Wood is a classic heat source, whether we think about people gathered around a campfire or wood stoves in old cabins, but is it a sustainable source of heat in modern society? The answer is an ambivalent one. In certain settings, wood heat is an ideal solution, but for the majority of homes, it isn’t especially suitable. So what’s the tipping point?

Wood heat is ideal for small homes on large properties, for individuals who can gather their own wood, and who have modern wood burning ovens. A green approach to wood heat is one of biofuel on the smallest of scales.

Is Biofuel Green?

One of the reasons that wood heat is a source of so much divide in the eco-friendly community is that it’s a renewable resource and renewable has become synonymous with green. What wood heat isn’t, though, is clean or healthy. It lets off a significant amount of carbon and particulates, and trees certainly don’t grow as quickly as it’s consumed for heat.

Of course, wood is a much less harmful source of heat than coal, but for scientists interested in developing green energy sources, it makes more sense to focus on solar and wind power. Why, then, would they invest in improved wood burning technology?

Homegrown Technology

Solar and wind technology are good large-scale energy solutions, but when it comes to small-space heating, wood has its own advantages. First, wood heat is in keeping with the DIY spirit of homesteaders and tiny house enthusiasts. These individuals are more likely to be driven to gather their own wood and live in small spaces that can be effectively heated as such.

Wood heat is also very effective on an individual scale because it requires very little infrastructure. Modern wood stoves made of steel rather than cast iron are built to EPA specifications, and the only additional necessary tools include a quality axe, somewhere to store the wood, and an appropriate covering to keep it dry. And all the wood can come from your own land.

Wood heat is also ideal for people living off the grid or in cold areas prone to frequent power outages, as it’s constantly reliable. Even if the power goes out, you know that you’ll be able to turn up the heat. That’s important if you live somewhere like Maine where the winters can get exceedingly cold.
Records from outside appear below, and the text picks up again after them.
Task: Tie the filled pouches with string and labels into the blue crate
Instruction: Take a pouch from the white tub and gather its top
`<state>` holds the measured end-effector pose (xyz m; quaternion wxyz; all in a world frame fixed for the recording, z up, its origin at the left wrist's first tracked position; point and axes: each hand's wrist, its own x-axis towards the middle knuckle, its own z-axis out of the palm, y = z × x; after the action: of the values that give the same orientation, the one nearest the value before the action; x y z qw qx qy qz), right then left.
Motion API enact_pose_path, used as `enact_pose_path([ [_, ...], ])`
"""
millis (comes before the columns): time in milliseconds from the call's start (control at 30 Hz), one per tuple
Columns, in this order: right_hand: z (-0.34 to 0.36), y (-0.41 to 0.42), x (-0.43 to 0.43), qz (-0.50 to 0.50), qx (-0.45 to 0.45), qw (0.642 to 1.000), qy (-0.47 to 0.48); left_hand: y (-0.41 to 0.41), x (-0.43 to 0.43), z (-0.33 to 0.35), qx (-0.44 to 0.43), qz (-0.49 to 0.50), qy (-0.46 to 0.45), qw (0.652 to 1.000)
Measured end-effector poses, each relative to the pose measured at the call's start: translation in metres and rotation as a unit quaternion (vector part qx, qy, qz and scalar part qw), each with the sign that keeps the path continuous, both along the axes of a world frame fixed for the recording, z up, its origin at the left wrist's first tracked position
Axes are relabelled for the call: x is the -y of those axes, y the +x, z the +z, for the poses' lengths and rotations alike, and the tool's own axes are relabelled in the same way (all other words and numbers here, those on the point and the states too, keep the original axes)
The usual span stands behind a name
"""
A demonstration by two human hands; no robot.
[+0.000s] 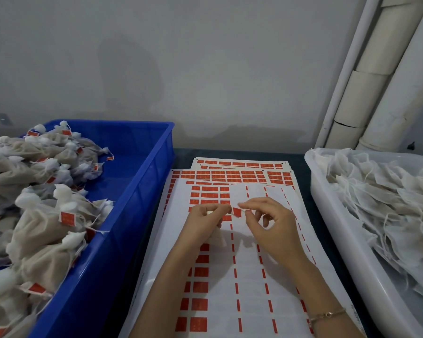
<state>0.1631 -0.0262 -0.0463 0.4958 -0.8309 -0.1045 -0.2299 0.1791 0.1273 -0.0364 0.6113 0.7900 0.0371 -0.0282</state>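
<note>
The left hand (205, 220) grips a filled pouch (218, 237), with its fingers (224, 209) pinched together just beside a red label (237, 212). The right hand (271, 228) pinches that label, whose print is too small to read. Label sheets (252, 276) lie beneath the fingers, and the blue crate (137, 181) of tied pouches (42, 225) sits to their left.

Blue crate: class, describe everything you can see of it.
The blue crate is a rectangular, open-topped bin that looks plastic, with a rolled rim. It stands on the dark table, left of the label sheets. Tied pouches with red labels are heaped along its left side. Its right inner wall is bare.
</note>
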Motion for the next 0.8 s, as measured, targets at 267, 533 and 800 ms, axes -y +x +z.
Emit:
enact_pose_path([
  [267, 0.001, 0.0, 0.001, 0.0, -0.078, 0.996, 0.033, -0.002, 0.002, 0.002, 0.033, -0.055, 0.026, 0.998],
  [533, -0.005, 0.001, -0.001, -0.018, -0.095, 0.995, 0.016, 0.001, 0.006, -0.006, 0.053, -0.051, 0.047, 0.996],
  [800, -0.011, 0.004, 0.004, -0.082, -0.094, 0.992, 0.038, 0.01, -0.012, -0.012, -0.004, -0.06, 0.001, 0.998],
])
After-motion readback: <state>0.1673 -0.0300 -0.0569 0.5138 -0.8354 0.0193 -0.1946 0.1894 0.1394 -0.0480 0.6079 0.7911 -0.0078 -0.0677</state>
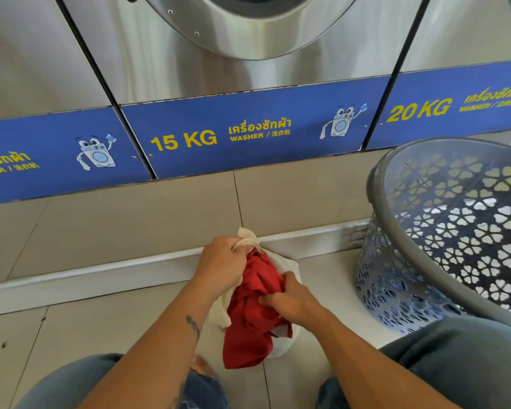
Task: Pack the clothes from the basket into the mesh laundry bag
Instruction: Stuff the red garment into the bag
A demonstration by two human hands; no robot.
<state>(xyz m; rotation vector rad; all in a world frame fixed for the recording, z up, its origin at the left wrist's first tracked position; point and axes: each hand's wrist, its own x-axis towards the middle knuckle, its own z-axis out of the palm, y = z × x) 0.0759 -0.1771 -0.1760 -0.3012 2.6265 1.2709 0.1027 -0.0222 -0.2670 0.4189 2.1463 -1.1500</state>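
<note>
A white mesh laundry bag (289, 265) sits on the tiled floor in front of my knees. My left hand (220, 262) grips the bag's bunched cream rim and holds it up. A red garment (252, 317) lies half in the bag's mouth, its lower part hanging out toward me. My right hand (292, 299) is closed on the red cloth at the opening. The grey plastic basket (378, 199) with flower-shaped cutouts stands at the right, tilted toward me; I see no clothes in the part of it that shows.
A row of steel washers stands ahead, the middle one (248, 69) marked 15 KG on its blue panel. A tiled step (130, 222) with a white edge runs below them. My jeans-clad knees (455, 358) fill the bottom corners.
</note>
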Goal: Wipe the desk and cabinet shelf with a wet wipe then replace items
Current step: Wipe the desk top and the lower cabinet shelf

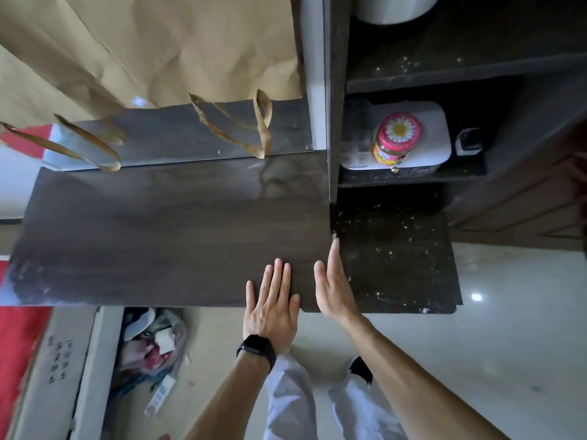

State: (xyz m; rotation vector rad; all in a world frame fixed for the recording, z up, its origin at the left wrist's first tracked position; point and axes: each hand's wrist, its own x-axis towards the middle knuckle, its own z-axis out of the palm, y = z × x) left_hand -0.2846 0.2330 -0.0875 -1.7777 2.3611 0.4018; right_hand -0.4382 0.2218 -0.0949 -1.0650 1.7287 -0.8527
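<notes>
The dark wooden desk [158, 236] spreads across the middle of the head view. My left hand [273, 303], with a black watch at the wrist, lies flat with straight fingers on the desk's front edge. My right hand [333, 281] stands on its side, fingers straight, along the seam between the desk and the cabinet's lower shelf [397, 258], which is strewn with pale crumbs. Neither hand holds anything. No wet wipe is in view. A jar with a pink flower lid [397, 138] stands on a white box [435, 138] on the middle shelf.
Two brown paper bags [152, 49] lie at the back of the desk, handles hanging toward me. A white round container [394, 7] sits on the dusty top shelf. A small black object [470, 141] is beside the white box. Clutter [152, 347] lies under the desk.
</notes>
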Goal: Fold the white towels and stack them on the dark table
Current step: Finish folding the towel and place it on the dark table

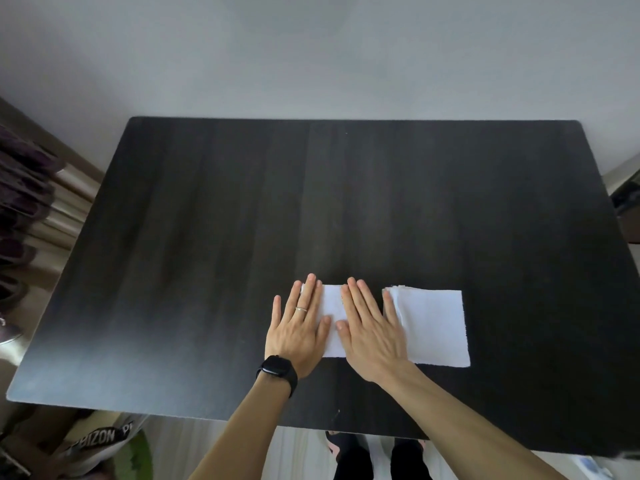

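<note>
Where palms press: folded towel (333, 348), near side of dark table (207, 237)
Left hand (298, 327): flat, grips nothing
Right hand (374, 330): same
Stack (433, 327): just right

The left hand (299, 327) and right hand (372, 330) are lying flat over the small folded white cloth towel (332, 306), hiding its side edges. The right hand's little finger is also covering part of the left edge of the stack of folded white towels (433, 327). At far left, the frame is cutting off blurred dark purple fabric (20, 188). At far right, a dark object (627, 199) is showing too little to identify.
</note>
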Available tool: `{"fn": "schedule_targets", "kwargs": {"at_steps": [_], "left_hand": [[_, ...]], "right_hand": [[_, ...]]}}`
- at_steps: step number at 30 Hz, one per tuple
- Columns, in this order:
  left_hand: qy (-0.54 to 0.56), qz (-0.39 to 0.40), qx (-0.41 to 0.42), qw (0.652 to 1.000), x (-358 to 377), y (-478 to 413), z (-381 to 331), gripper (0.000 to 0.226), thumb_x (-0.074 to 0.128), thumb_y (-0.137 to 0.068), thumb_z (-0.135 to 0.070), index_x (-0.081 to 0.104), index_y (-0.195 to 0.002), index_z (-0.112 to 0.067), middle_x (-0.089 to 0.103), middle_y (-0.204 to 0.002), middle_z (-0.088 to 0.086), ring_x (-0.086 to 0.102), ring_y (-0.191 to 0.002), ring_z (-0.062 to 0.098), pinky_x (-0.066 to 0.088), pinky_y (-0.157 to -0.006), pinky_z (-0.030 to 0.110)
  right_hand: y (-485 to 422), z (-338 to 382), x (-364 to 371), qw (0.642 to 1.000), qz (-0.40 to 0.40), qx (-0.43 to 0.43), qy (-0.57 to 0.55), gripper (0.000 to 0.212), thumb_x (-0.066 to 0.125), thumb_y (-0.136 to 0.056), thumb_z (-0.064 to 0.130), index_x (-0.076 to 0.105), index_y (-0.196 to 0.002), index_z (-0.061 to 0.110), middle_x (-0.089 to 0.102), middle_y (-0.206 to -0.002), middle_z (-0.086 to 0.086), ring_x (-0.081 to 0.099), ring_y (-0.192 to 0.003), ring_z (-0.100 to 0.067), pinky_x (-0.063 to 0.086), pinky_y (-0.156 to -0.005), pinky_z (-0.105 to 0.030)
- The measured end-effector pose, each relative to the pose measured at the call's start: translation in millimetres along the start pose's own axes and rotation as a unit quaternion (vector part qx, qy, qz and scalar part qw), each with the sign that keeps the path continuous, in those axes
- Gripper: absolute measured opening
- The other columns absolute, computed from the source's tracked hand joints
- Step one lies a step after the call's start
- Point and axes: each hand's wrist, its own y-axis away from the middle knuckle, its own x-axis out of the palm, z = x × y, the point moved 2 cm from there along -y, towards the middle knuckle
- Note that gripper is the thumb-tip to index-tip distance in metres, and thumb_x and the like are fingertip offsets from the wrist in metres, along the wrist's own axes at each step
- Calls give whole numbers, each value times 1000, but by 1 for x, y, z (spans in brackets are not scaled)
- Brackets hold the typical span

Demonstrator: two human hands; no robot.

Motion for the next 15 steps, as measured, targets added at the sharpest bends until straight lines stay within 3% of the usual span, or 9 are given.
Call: {"fn": "schedule_targets", "kwargs": {"at_steps": [9,12,15], "left_hand": [[8,43,-26,999,-4,0,-4,64,11,-101,-49,-20,-152,-28,-30,-157,-14,-15,-149,14,-2,-121,44],[-7,36,-17,999,-22,-3,-12,65,21,-101,-45,-4,-157,-24,-17,-161,-10,-5,-151,19,5,-121,47],[6,5,-18,1000,-54,-12,-32,64,37,-100,-43,13,-156,-25,8,-164,-5,1,-152,22,6,-121,46]], "right_hand": [[-3,2,-11,998,60,0,-12,68,10,-100,52,13,-157,15,12,-165,-6,11,-152,-25,9,-120,-52],[0,-2,-43,995,62,-32,-69,62,26,-104,45,12,-158,16,5,-166,-4,4,-153,-21,10,-123,-50],[15,-27,-99,985,-17,-17,-170,55,35,-105,40,23,-156,24,13,-165,3,14,-151,-16,21,-122,-38]]}}
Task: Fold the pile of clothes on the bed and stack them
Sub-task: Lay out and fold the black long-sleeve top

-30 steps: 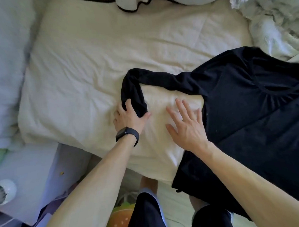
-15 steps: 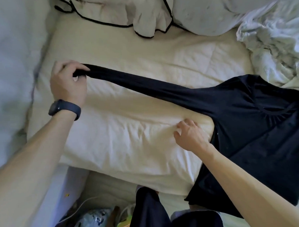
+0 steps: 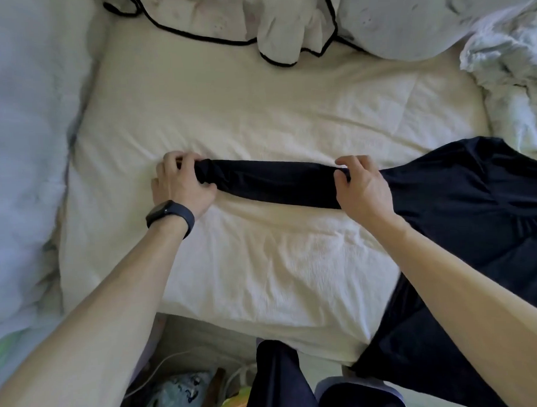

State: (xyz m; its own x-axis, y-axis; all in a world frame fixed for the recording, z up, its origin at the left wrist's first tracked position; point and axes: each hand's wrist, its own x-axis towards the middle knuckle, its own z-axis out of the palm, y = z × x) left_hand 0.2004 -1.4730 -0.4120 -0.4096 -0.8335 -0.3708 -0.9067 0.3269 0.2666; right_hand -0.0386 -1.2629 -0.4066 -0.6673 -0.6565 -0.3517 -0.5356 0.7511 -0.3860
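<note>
the black shirt [image 3: 464, 201] is lying spread on the cream sheet [image 3: 257, 111] of the bed, its body reaching toward the right and hanging over the near edge. its long sleeve [image 3: 269, 184] is stretching flat to the left across the sheet. the left hand [image 3: 180, 184], wearing a dark wristband [image 3: 169, 215], is gripping the cuff end with curled fingers and thumb. the right hand [image 3: 363, 188] is pinching the sleeve near the shoulder, fingers curled round a fold of cloth. both hands are sitting low against the sheet, holding the sleeve straight between them.

judging from this, the folding of this shirt is only beginning: the sleeve is being laid out, and no fold is showing in the body yet. the sleeve is waiting to be brought over the body, and the body is needing folding after that. no finished stack is showing anywhere in view. at the top of the bed a white garment with black trim [image 3: 268, 21] is lying crumpled beside a pale pillow [image 3: 407, 18], and a rumpled white cloth [image 3: 513, 69] is bunching at the right edge. whether those belong to the pile i cannot tell, but most of the task is looking left to do.
</note>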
People have even successfully heated a 40’x34’ home with a single stove.

Benefits Of Biomass

The ultimate question regarding wood heat is whether any energy source that’s dangerous on the large scale is acceptable on a smaller one. For now, the best answer is that with a growing population and limited progress towards “pure” green energy, wood should remain a viable option, specifically because it’s used on a limited scale. Biomass heat is even included in the UK’s Renewable Heat Initiative and minor modifications can make it even more sustainable.

Wood stoves, when embraced in conjunction with pellet stoves, geothermal heating, and masonry heaters, all more efficient forms of sustainable heat, should be part of a modern energy strategy. Ultimately, we’re headed in the direction of diversified energy – all of it cleaner – and wood has a place in the big picture, serving small homes and off-the-grid structures, while solar, wind, and other large-scale initiatives fuel our cities.